At this point I presumed they’ll get her breathing again. That’s what you do, you get people breathing again. People survive these things, we’ve all seen it on TV. Especially young, vigorous people, a young, strong, fifteen year old girl. She was not fragile, Iris, she was a strong- charismatically and physically she was a strong girl. That’s what I clung to.

So I got in the car and I said, “I’ll see you at Yeovil Hospital.” I saw them getting into Paul’s car, and I saw the cricketers milling about. The game at this point had stopped. And then in the car we drove, and no one picked up, and no one picked up. And I called and called.

Andy Coulson:                   [0:20:06] You’re in touch with Kate, and the calls to you both have stopped.

Ben Goldsmith:                  [0:20:11] Exactly. And Kate said, “You know why they’re not answering, don’t you? It’s because she’s dead.” And I said, “Don’t say it. Please don’t say it.” And all I could think of that poor girl driving on her own on the motorway, no one to drive her, and I couldn’t bear it. I wished I could have been in her car, I wished someone could have been driving her.

And I remember sending a message into a WhatsApp group that we have for people that are at Canwood, saying, “Kate is going to arrive before me. I don’t know what’s happening, but make sure someone is there please to hold Kate.” And as it happened we arrived at…

We arrived at roughly the same time. So I pulled into the lane first, with Ben Elliot, and then the car behind was Kate on her own. And by this point there was a few people milling about on one side of the lane at an opening to the field on the right, and at an opening to a field on the left there was an ambulance parked, a couple of paramedics and two policemen. And down the slope was this- the wheels of this vehicle pointing back up on the grass towards us.

The policeman said, “Are you Ben Goldsmith?” I said yes. “Do you know what’s happened here today?” I said, “I think I do.” And at this point Kate joined me and I held her arm, and he said, “I’m afraid your daughter Iris has been killed in an accident here. Would you like to see her?”

It was all very matter-of-fact. Even in that moment I remember thinking, “These people are such professionals, they’re able to deal with the worst possible situation in such a matter-of-fact, calm way.” You know, you’d imagine he would be crying too, or he’d hold you, or- but of course that’s not their job, they have to deal with this in a professional way.

The paramedic said to us, first words he said was, “I must warn you, she’s in a body bag.” And slid the side of the ambulance open, and we went up two little steps, and there was this beautiful girl in a body bag, zipped half-way up. So I remember her beautiful profile, she had such a lovely profile. I saw her shoulders, and there was no seemingly any injury at all. There was a tiny fleck of blood beneath one of her nostrils, nothing else.

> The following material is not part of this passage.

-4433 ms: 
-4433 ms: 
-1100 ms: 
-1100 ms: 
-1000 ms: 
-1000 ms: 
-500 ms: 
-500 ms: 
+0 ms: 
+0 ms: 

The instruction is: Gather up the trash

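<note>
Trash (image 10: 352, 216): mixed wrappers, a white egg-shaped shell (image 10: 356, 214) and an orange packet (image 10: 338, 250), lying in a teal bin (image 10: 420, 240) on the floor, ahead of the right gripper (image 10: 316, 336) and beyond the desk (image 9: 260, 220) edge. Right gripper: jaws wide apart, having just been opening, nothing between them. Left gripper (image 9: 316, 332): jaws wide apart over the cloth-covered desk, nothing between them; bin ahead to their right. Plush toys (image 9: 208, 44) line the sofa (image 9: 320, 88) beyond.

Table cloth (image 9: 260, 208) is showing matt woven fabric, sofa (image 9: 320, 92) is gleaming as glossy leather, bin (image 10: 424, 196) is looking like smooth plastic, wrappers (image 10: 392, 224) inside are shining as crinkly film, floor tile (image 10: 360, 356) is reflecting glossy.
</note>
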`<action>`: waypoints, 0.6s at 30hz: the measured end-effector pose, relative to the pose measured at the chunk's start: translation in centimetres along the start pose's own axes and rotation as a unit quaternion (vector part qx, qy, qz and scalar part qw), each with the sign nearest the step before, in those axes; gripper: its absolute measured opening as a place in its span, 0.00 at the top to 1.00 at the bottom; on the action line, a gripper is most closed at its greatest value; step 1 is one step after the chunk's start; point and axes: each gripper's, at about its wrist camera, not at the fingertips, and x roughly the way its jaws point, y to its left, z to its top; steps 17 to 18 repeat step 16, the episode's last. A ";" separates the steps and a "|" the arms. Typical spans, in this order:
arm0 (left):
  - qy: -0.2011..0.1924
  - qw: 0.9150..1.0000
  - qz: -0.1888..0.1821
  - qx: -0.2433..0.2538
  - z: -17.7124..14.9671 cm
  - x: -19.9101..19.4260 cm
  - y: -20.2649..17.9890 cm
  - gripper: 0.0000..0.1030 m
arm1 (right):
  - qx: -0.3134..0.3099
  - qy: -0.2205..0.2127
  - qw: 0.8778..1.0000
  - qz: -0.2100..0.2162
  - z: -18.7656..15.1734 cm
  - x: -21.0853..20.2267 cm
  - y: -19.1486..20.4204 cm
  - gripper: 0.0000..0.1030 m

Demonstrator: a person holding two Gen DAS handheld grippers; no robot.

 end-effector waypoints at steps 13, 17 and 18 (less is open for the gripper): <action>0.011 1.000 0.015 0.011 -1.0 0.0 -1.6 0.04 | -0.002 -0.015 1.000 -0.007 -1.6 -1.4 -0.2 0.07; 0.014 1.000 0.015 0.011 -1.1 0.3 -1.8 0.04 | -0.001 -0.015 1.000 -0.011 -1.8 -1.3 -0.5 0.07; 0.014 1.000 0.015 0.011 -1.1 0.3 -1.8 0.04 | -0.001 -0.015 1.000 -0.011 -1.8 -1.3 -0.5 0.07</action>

As it happened, they’d work on her incredibly hard and done all kinds of things to try and save her. Tried to access her lungs through her ribcage and all kinds of things. I think, at one stage I was told a lot later, they’d got a heartbeat but only for a moment. And I was told by the paramedics in that same conversation, maybe four months later, that if they had saved her she would have been significantly brain-damaged and it would have been an unlikely occurrence in any event.

And Kate started saying, “My baby, my baby,” and said to the paramedic, “Please try again, please,” and pleading with him, “Can you please try again?” And at this moment we heard another car come in, and it was the boys. So we got out the side of the ambulance in time to shut the door, and I said to the boys that, “Iris is dead.”

Frankie, who was the nearest in age to her, made a kind of guttural noise and then we sort of held each other, the four of us, for a moment. And then Kate was remarkably strong. You know, she sort of got the boys by both hands and walked off towards the house, and I hovered for a bit and then followed them.

And we got back to the scene of the house where people were starting to arrive back already. My nephews were there within five minutes, the police car glided down the lane and the policeman got out and asked me to get into his police car to complete a statement. He’d written a statement, very basic facts. “I am the father, I have arrived on the scene, this is what’s happened.”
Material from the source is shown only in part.